Etrange, comme Christian Oster refuse, livre après livre, d’écrire un véritable roman. Dans la cathédrale, estampillé comme tel en couverture, est une énième variation autour du personnage, du personnage en tant que territoire couvrant chaque page, chaque phrase, chaque mot. Non que son dernier texte ne remplisse pas le cahier des charges du roman à la française : un décor bien planté, une poignée de personnages secondaires aux fonctions aussi définies qu’anecdotiques, des moyens typiquement romanesques de locomotion et de communication – nul doute qu’aux yeux de nombreux lecteurs, la dernière livraison des Editions de Minuit usurpe pas le genre qui lui est affilié. Il est cependant assez déroutant, comme toujours avec Oster, de se retrouver face à un narrateur volontairement esseulé, livré 140 pages durant à une avalanche de deus ex machina plus poussifs qu’autre chose et relançant une trame narrative finalement bien maigre.
Jean, personnage-livre donc, est parisien, et, c’est une habitude chez l’auteur, se retrouve à quitter Paris par besoin, nécessité ou simple envie de prendre l’air. Fort éloignées de la Normandie d’Une Femme de ménage, ce sont cette fois-ci Langeville et Chartres qui fonten quelque sorte office d’un Roubaix à la Desplechin dans Un Conte de Noël. C’est d’ailleurs là le (seul) véritable tour de force d’Oster (et, par conséquent, la faiblesse de Desplechin) : d’un bout à l’autre, son personnage, modèle citadin, semble assumer, sous les traits d’introspections cocasses, qu’effectivement des individus arrivent à exister en province. Quand Jean rencontre, après une chute de vélo providentielle, un agriculteur au volant de son tracteur, il se demande « depuis combien de temps [il est] allé au cinéma » mais surtout ce que lui-même « sait de l’agriculture ». Ainsi Oster évite-t-il l’écueil du parisianisme grâce à la mise en scène d’un personnage certes étranger au monde provincial mais qui jamais n’en déplore l’existence. Plus encore, c’est souvent la curiosité qui l’emporte et le style drolatique de l’auteur rend ce décalage Paris/Province particulièrement savoureux.

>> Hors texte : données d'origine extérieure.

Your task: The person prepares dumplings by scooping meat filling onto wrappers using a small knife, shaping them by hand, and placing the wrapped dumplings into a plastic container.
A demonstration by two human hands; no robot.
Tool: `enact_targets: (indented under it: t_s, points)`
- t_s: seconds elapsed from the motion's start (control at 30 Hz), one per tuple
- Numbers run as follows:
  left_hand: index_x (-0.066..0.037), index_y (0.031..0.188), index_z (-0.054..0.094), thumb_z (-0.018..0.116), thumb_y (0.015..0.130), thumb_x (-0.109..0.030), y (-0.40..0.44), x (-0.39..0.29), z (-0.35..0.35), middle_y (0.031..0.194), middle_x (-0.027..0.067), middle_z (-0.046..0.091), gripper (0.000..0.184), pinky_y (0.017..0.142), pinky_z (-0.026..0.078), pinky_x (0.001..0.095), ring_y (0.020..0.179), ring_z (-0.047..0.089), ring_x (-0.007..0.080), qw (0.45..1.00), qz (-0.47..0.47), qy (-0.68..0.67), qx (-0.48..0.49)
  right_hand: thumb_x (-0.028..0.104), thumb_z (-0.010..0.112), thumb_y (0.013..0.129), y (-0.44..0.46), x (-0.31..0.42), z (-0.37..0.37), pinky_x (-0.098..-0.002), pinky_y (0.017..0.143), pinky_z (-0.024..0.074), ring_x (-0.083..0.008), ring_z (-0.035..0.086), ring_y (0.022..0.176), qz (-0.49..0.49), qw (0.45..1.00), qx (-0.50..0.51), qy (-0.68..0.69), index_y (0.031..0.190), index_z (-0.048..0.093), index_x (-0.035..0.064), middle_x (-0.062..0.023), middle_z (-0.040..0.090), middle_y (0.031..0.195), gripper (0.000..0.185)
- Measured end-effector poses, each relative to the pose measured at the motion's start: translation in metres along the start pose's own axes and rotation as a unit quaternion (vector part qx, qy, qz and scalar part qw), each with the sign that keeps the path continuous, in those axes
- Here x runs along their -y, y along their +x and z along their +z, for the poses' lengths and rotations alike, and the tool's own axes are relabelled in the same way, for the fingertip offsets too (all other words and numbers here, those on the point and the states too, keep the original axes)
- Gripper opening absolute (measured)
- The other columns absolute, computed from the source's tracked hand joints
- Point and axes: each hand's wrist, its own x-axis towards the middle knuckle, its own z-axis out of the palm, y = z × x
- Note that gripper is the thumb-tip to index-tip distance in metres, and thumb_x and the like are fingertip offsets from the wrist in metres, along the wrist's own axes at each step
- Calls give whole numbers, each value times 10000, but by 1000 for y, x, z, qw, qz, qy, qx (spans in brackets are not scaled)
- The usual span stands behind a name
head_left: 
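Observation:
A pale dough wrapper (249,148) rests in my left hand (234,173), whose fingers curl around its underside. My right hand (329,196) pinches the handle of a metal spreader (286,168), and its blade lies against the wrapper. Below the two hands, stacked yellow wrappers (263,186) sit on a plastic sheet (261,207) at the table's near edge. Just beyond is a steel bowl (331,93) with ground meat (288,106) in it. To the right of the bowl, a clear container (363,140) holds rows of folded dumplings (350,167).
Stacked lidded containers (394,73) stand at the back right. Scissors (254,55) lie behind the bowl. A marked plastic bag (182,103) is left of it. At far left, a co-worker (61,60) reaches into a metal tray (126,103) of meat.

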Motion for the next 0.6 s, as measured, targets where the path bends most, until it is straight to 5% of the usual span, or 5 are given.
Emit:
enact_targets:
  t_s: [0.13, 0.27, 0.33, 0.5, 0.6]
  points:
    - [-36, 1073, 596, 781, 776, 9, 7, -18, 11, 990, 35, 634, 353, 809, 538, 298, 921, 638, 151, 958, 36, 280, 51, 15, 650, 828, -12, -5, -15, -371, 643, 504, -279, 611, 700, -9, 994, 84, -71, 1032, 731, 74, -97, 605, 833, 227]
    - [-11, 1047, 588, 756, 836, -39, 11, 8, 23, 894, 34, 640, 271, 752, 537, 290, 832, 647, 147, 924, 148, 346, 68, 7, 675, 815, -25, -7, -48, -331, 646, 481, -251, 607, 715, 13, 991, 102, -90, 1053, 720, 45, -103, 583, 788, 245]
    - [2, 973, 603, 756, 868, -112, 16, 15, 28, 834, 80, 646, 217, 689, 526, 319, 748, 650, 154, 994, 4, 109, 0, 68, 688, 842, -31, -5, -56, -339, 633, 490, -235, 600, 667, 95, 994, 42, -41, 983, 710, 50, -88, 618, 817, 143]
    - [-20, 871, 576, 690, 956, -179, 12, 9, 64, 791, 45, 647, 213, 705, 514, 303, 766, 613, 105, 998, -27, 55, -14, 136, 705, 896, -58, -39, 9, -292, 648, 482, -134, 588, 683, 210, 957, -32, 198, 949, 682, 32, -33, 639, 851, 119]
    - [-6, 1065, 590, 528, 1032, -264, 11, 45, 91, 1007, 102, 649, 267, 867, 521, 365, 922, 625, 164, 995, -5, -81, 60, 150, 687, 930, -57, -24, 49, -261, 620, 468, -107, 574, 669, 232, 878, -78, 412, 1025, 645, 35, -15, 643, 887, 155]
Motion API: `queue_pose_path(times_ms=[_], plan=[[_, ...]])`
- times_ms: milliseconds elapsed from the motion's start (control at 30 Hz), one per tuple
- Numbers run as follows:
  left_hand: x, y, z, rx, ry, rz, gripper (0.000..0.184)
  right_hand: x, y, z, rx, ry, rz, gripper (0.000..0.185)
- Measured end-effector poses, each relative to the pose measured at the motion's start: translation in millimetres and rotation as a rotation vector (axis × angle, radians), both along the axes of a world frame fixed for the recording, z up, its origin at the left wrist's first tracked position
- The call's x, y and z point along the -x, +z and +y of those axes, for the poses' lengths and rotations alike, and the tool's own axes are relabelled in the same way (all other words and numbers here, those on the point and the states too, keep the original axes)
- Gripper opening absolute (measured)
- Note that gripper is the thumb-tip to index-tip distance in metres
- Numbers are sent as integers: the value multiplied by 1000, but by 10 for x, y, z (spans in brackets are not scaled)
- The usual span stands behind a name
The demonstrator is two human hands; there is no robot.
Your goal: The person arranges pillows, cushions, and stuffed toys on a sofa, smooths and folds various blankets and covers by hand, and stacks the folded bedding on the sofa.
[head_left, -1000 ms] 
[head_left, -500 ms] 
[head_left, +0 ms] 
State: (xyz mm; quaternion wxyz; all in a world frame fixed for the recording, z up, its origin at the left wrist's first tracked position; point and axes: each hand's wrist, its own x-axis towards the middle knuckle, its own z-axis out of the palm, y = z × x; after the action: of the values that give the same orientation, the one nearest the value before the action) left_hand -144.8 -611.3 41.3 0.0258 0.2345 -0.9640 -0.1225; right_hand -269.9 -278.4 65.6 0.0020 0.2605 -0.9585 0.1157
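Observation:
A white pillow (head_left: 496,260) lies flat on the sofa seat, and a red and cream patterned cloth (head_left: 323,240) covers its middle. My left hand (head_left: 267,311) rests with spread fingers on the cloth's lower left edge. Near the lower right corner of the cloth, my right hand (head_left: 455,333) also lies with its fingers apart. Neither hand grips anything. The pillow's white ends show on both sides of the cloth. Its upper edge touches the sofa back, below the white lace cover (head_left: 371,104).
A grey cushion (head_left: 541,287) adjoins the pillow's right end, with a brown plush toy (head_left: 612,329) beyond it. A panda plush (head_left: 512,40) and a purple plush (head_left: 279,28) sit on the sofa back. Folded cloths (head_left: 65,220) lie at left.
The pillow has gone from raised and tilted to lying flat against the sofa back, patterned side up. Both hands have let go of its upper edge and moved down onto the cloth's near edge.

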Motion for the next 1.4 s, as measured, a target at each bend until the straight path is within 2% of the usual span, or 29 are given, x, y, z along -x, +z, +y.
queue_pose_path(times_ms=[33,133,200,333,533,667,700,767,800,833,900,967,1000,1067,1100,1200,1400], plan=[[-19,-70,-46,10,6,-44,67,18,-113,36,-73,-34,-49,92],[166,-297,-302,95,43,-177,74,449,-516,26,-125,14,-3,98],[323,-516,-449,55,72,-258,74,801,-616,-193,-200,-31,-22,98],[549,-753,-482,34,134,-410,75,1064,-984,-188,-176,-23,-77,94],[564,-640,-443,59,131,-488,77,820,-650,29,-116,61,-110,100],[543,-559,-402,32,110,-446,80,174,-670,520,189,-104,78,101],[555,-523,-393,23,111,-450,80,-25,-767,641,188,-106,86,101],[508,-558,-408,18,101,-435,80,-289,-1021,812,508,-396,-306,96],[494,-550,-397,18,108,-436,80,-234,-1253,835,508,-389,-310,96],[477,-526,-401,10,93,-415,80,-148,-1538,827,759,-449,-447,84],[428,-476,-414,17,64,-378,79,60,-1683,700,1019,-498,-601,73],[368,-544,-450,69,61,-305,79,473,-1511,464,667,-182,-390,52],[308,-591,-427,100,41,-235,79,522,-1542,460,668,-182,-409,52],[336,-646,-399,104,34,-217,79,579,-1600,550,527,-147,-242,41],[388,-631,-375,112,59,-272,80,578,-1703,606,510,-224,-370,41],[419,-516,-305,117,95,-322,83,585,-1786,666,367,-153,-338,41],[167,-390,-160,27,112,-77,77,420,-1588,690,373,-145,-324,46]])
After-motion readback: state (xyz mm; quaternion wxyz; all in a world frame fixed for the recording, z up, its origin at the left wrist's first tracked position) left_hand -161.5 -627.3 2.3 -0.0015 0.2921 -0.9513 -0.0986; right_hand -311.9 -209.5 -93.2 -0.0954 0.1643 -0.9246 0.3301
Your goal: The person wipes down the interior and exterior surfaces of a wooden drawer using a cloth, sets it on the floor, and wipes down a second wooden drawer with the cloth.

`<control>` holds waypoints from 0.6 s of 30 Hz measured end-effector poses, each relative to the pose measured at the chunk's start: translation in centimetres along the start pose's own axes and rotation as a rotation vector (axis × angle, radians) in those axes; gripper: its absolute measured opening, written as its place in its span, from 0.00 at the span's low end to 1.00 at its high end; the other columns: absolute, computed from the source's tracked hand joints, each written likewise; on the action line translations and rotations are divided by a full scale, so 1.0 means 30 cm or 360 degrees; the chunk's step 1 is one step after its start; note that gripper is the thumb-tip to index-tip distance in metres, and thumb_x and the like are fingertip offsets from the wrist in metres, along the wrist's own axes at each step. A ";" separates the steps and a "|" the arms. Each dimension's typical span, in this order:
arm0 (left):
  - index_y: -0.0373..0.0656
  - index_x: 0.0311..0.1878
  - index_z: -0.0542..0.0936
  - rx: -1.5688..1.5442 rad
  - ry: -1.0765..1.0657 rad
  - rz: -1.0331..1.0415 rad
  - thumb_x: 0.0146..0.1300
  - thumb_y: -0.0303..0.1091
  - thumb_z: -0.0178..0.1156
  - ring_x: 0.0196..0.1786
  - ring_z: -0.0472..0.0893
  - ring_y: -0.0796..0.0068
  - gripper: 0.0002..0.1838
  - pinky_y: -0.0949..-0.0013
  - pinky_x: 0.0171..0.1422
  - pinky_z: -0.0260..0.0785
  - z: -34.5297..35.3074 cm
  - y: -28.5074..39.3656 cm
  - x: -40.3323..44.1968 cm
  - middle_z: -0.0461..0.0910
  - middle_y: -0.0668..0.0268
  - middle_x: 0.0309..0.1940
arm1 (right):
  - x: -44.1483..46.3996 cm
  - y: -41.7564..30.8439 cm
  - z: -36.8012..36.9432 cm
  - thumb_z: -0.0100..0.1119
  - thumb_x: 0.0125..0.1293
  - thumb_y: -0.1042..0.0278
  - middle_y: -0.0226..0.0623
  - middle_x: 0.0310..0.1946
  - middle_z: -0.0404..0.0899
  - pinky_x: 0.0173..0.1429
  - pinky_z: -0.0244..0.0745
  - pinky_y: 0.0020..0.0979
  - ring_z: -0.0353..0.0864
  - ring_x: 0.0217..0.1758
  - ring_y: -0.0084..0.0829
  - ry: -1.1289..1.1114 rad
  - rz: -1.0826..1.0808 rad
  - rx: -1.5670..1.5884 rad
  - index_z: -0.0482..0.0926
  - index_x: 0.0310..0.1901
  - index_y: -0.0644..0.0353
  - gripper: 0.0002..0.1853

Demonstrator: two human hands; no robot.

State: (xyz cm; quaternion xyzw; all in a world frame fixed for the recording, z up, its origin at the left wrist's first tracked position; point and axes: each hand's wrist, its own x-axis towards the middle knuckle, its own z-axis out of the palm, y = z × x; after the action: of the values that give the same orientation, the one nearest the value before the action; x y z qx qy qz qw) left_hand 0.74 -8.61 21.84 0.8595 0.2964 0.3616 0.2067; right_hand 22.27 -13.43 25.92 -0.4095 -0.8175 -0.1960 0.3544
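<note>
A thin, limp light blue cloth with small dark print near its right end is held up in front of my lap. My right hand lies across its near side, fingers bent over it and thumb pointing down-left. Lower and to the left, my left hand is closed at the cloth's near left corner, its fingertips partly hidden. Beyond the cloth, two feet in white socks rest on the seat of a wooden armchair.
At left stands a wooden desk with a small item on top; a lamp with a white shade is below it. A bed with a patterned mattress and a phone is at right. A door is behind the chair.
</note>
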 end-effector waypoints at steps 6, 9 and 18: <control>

Il n’en reste pas moins ce sentiment étrange d’avoir affaire à un portrait plus qu’à un roman. Bien sûr, il y a une femme. Bien sûr, Jean en tombe éperdument amoureux malgré son mariage programmé une semaine plus tard avec son rédacteur en chef. Jamais pourtant les relations entre les personnages ne sont véritablement approfondies et, en ce sens, Oster fait de l’autofiction fictionnelle : Jean semble crier « Moi, moi, moi », seul parmi une foule de seconds couteaux qu’il ne comprend qu’à moitié. L’entreprise est intéressante – et pour les amateurs, toujours aussi plaisante à lire -, même si Oster semble tourner en rond depuis Mon grand appartement en perfectionnant ses croquis d’individus-héros isolés. Les dernières pages, que l’on pourrait dévoiler ici tant elles ne présentent pas plus d’importance que les autres et ne font que justifier le titre, confirment, s’il en était besoin (et l’en était-il ?), le statut particulier de Christian Oster dans le decorum littéraire français : un peu en marge sans trop l’être non plus (en gros, situé dans une cathédrale de province, fût-ce la cathédrale de Chartres), désespérément seul aussi, jusqu’à ce qu’enfin, brièvement, « devant tout le monde », quelqu’un prenne « sa main dans les siennes ».